Anche il pubblico è ormai quanto di più variegato e quanto di meno "militante" possibile: è ormai comune vederci famiglie intere con ragazzini, turisti ignari e soprattutto gli abitanti di San Paolo, che hanno adottato la Parada come una festa della città, della quale approfittare indipendentemente dagli orientamenti sessuali.

A garantire il colore rimangono un’infinità di drag queens e altri personaggi. Gli stessi organizzatori hanno ormai preso atto di questa trasformazione: «È finita la fase in cui dovevamo attirare l’attenzione sull’omofobia e sui diritti dei lgbt», i gay, lesbiche, bisessuali e transessuali, «adesso pensiamo a conquistare forza politica», ha detto Manoel Antonio Ballester al microfono in apertura della manifestazione.

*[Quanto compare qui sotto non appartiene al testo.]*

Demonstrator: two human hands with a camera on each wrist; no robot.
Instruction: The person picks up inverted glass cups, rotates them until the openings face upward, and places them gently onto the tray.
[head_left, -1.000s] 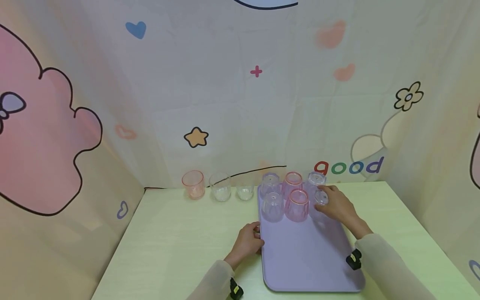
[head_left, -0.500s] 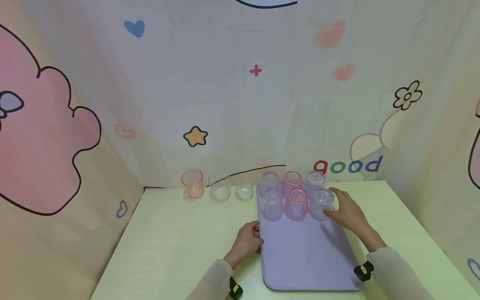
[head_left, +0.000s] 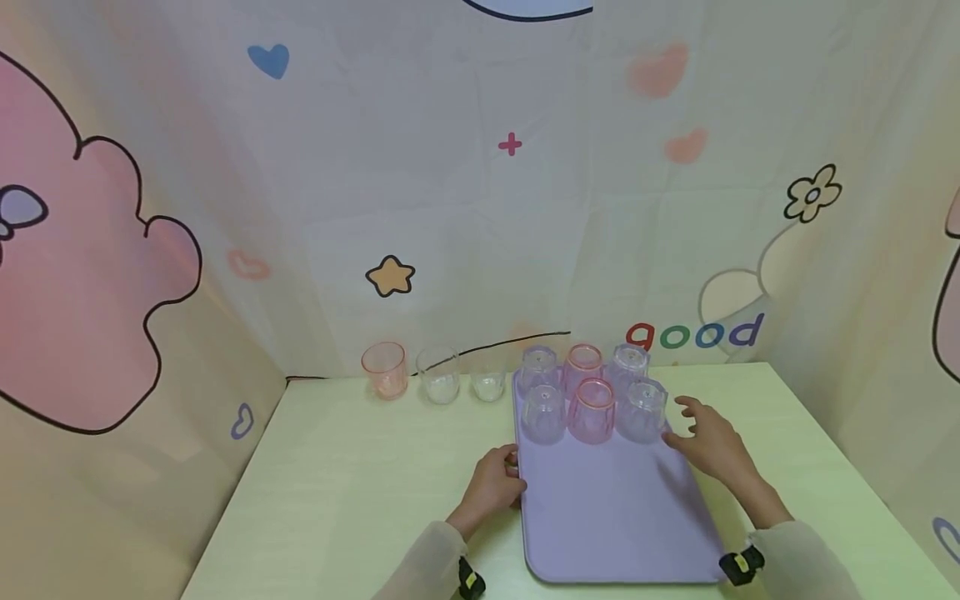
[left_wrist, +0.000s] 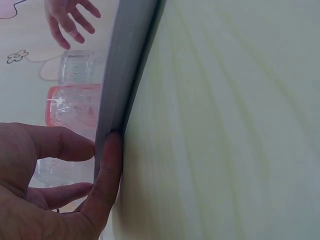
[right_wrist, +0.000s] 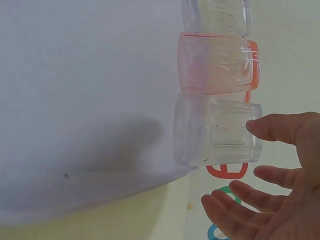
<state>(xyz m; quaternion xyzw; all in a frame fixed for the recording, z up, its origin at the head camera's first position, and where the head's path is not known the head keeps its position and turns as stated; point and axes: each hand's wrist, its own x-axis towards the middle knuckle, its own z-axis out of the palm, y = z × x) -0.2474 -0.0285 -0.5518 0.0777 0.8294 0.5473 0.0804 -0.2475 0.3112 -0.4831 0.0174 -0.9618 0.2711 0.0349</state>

Non a caso il motto della sfilata di quest’anno è Votiamo contro l’omofobia, difendiamo la cittadinanza. Secondo SPTuris, l’ente turistico paulista, quest’anno sono giunti per l’occasione mezzo milione di turisti, che generano introiti per 250 milioni di real (poco più di cento milioni di euro). «Il turismo lgbt è un segmento in continua crescita», conferma Luiz Sales, direttore della SPTuris.